*About this exercise*:
Nothing in the listing may be skipped; repeat it all exactly.

::::

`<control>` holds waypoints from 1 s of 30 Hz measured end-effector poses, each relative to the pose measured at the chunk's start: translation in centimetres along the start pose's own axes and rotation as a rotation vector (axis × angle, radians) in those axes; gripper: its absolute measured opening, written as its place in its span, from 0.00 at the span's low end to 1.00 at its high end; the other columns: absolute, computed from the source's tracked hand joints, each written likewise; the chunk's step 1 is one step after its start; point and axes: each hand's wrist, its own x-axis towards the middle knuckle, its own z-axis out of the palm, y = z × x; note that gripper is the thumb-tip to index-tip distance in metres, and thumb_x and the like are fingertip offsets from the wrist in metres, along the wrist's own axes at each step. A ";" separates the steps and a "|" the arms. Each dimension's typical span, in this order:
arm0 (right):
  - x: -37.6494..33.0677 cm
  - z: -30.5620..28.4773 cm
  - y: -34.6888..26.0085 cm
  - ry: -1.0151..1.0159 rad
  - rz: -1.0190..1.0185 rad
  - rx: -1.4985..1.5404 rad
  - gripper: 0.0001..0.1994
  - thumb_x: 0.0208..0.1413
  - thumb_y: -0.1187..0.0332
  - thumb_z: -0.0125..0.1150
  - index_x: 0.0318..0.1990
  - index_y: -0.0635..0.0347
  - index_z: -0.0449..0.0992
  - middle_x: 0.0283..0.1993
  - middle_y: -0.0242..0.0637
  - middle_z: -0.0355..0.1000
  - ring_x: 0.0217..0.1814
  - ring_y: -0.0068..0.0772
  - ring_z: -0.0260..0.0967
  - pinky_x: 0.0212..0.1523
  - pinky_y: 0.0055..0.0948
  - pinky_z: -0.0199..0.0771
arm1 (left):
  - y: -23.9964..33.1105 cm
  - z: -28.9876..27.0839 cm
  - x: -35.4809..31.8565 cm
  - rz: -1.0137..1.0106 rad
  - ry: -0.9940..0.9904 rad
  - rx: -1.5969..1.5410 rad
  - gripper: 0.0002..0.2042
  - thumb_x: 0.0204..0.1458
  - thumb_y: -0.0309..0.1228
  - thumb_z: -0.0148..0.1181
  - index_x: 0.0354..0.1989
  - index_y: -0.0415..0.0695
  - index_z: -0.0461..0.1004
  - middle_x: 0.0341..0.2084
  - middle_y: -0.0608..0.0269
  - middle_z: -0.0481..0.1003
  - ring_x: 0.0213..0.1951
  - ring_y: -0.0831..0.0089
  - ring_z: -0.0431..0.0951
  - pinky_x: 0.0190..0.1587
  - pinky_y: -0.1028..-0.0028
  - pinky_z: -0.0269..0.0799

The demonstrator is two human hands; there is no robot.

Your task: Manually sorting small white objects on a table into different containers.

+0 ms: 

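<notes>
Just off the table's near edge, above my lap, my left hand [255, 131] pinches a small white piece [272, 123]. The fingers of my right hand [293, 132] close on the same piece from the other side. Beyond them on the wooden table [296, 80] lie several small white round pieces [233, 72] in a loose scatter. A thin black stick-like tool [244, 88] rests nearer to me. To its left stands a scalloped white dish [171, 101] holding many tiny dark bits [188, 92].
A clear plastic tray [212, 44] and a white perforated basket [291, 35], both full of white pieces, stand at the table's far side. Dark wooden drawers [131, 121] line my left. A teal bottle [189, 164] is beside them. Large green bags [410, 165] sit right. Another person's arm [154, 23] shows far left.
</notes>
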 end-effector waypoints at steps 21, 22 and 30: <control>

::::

*Exercise response*:
`<control>` holds waypoints from 1 s of 30 Hz measured end-effector poses, each relative to the pose measured at the chunk's start: translation in centimetres along the start pose's own axes and rotation as a rotation vector (axis × angle, radians) in those axes; gripper: its absolute measured opening, written as its place in its span, from 0.00 at the span's low end to 1.00 at its high end; the other columns: absolute, computed from the source's tracked hand joints, each written likewise; the chunk's step 1 is one step after its start; point and axes: each hand's wrist, its own x-axis towards the middle knuckle, its own z-axis out of the palm, y = z × x; note that gripper is the thumb-tip to index-tip distance in metres, and thumb_x and the like are fingertip offsets from the wrist in metres, along the wrist's own axes at each step. A ";" separates the steps and a "|" the arms. Each dimension's typical span, in this order:
arm0 (right):
  - x: -37.6494..33.0677 cm
  - z: -30.5620..28.4773 cm
  - y: -34.6888..26.0085 cm
  - ry: -1.0151..1.0159 rad
  - rz: -1.0190..1.0185 rad
  - rx: -1.4985..1.5404 rad
  - gripper: 0.0001..0.1994
  - thumb_x: 0.0208..0.1413
  - thumb_y: -0.1187..0.0332
  - thumb_z: -0.0125..0.1150
  - index_x: 0.0318..0.1990
  - index_y: -0.0635..0.0347
  - index_z: -0.0449..0.0992
  - middle_x: 0.0283..0.1993
  - middle_y: -0.0242..0.0637
  - middle_z: -0.0355..0.1000
  - ring_x: 0.0217..0.1814
  - ring_y: -0.0068..0.0772
  - ring_z: -0.0260..0.0967
  - pinky_x: 0.0212..0.1523
  - pinky_y: 0.0055..0.0948
  - pinky_z: -0.0199..0.0771
arm1 (left):
  - y: -23.9964..33.1105 cm
  - z: -28.9876..27.0839 cm
  - x: -35.4809..31.8565 cm
  - rz: -1.0137..1.0106 rad
  - ry: -0.9940..0.9904 rad
  - rx: -1.5969..1.5410 rad
  - gripper: 0.0002..0.2042
  - thumb_x: 0.0204..0.1458
  - thumb_y: -0.0309..0.1228
  - thumb_z: -0.0148..0.1181
  - index_x: 0.0354..0.1989
  - index_y: -0.0415..0.0695
  - index_z: -0.0461..0.1004
  - middle_x: 0.0341..0.2084
  - middle_y: -0.0608..0.0269
  - middle_z: -0.0481..0.1003
  - ring_x: 0.0213..0.1951
  - ring_y: -0.0831..0.0089
  - ring_z: -0.0431..0.0951
  - pinky_x: 0.0190..0.1587
  - pinky_y: -0.1028..-0.0028
  - pinky_z: -0.0269..0.0799

The demonstrator is two human hands; there is no robot.

Your task: Manually sorting small white objects on a table into different containers.

+0 ms: 

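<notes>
Just off the table's near edge, above my lap, my left hand [255, 131] pinches a small white piece [272, 123]. The fingers of my right hand [293, 132] close on the same piece from the other side. Beyond them on the wooden table [296, 80] lie several small white round pieces [233, 72] in a loose scatter. A thin black stick-like tool [244, 88] rests nearer to me. To its left stands a scalloped white dish [171, 101] holding many tiny dark bits [188, 92].
A clear plastic tray [212, 44] and a white perforated basket [291, 35], both full of white pieces, stand at the table's far side. Dark wooden drawers [131, 121] line my left. A teal bottle [189, 164] is beside them. Large green bags [410, 165] sit right. Another person's arm [154, 23] shows far left.
</notes>
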 end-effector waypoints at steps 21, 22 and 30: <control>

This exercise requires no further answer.